Any of them could be sold to concerns that are not currently in ITV1, but that would mean introducing new owners into the ITV1 board and that might not be something that Carlton and Granada really want to do. What I do see happening is Border perhaps being sold to SMG, whilst Westcountry and HTV are combined into one company and spun off from the giant, perhaps with the Carlton/Granada entity maintaining a shareholding.

Summary

Whilst the 3 I have mentioned are most definitely the most closely watched and the most under fire of the media companies right now, attention isn’t entirely focused on them alone.

Channel 4 have been toted for possible privatisation and are unquestionably being watched, both to see if they could survive as a completely commercial entity, on one hand, and on another, are being watched to see how well they stick to their remit that they were given when they began back in 1982.

Channel 5 is starting to move up the ratings and is being seen as a threat to Channel 4 and also to BBC2 in ratings terms. They are being watched to see just how well they do and just how often they threaten the dominance of BBC1 and ITV1 in the ratings.

Flextech are another company who are moving up on the sidelines, this time in the digital TV market. Whilst they don’t have the numbers of channels that others have, what they have are some incredibly strong channel brands, and with the recent arrival of FTN on both Freeview and Sky Digital, and a desire to commission new material exclusively for FTN, they are looking to steal a march on Sky and establish FTN as the next major channel in digital and place it alongside the likes of BBC3, ITV2, E4, and Sky 1.

UKTV has taken a lot of criticism recently from the commercial world about its BBC links and the number of channels it is launching.
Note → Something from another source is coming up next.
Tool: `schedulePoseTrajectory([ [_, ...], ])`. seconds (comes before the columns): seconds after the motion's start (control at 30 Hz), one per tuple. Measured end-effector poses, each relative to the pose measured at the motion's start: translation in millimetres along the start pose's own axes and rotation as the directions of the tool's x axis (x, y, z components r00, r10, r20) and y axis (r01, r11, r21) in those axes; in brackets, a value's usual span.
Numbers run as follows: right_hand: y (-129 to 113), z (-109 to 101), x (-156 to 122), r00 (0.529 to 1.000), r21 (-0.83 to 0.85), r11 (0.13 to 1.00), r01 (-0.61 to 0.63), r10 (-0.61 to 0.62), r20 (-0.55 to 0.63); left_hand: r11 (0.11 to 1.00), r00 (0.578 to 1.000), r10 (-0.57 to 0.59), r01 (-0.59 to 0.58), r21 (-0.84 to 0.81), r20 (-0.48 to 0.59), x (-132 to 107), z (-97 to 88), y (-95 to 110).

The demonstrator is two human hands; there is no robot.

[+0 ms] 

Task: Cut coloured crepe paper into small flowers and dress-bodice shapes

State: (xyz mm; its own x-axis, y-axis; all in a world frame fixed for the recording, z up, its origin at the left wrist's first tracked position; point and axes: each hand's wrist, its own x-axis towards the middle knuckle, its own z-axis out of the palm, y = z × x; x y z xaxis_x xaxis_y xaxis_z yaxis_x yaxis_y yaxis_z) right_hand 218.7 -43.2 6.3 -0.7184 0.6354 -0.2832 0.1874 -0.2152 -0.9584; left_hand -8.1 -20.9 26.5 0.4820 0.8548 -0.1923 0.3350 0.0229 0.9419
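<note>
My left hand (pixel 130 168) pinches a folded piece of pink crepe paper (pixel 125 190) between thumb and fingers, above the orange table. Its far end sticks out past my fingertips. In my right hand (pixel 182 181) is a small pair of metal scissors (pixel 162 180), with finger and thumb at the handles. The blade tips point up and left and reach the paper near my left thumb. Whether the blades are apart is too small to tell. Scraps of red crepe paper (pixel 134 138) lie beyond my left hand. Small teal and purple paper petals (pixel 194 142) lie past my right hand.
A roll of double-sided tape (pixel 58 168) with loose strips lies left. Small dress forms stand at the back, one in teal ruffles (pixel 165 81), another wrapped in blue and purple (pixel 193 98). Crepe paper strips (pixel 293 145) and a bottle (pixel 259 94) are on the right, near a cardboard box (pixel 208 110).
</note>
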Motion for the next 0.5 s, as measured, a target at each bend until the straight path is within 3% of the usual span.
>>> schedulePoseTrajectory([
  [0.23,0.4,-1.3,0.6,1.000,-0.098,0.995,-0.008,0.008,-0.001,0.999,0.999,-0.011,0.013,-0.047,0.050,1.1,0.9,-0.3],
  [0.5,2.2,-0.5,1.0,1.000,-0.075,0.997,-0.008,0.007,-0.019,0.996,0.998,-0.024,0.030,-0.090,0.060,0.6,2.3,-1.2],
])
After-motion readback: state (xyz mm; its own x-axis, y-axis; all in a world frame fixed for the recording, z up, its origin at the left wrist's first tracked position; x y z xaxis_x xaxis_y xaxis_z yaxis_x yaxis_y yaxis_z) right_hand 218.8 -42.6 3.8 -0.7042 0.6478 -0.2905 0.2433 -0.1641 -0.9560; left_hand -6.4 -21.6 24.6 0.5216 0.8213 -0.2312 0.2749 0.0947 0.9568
It must be remembered that no licence fee money goes into UKTV, all the funding coming from the commercial earnings of BBC Worldwide and Flextech. They are being criticised for wanting to launch more new channels. However, if the channels they have now were not successful, they wouldn’t be able to afford to launch more new ones.

Simply Television have managed to pull their fat out of the fire after the failure of Simply Money and have since gone on to launch an ever growing network of channels, one of the latest being Simply Asian. They seem to have funded the non-shopping channels via the home shopping channels they run. They are unquestionably being watched to see if they will continue expanding their channel portfolio and if they do, how long will it be before they start running more mainstream channels again.

This is an interesting time in broadcasting terms, and one worth watching by everybody, even those who’s interest in TV is purely as a viewer. The major players seem to be establishing themselves and we will undoubtedly see a lot more happen, before everything is said and done. Exactly what will happen and when, only time, and business practices, will tell.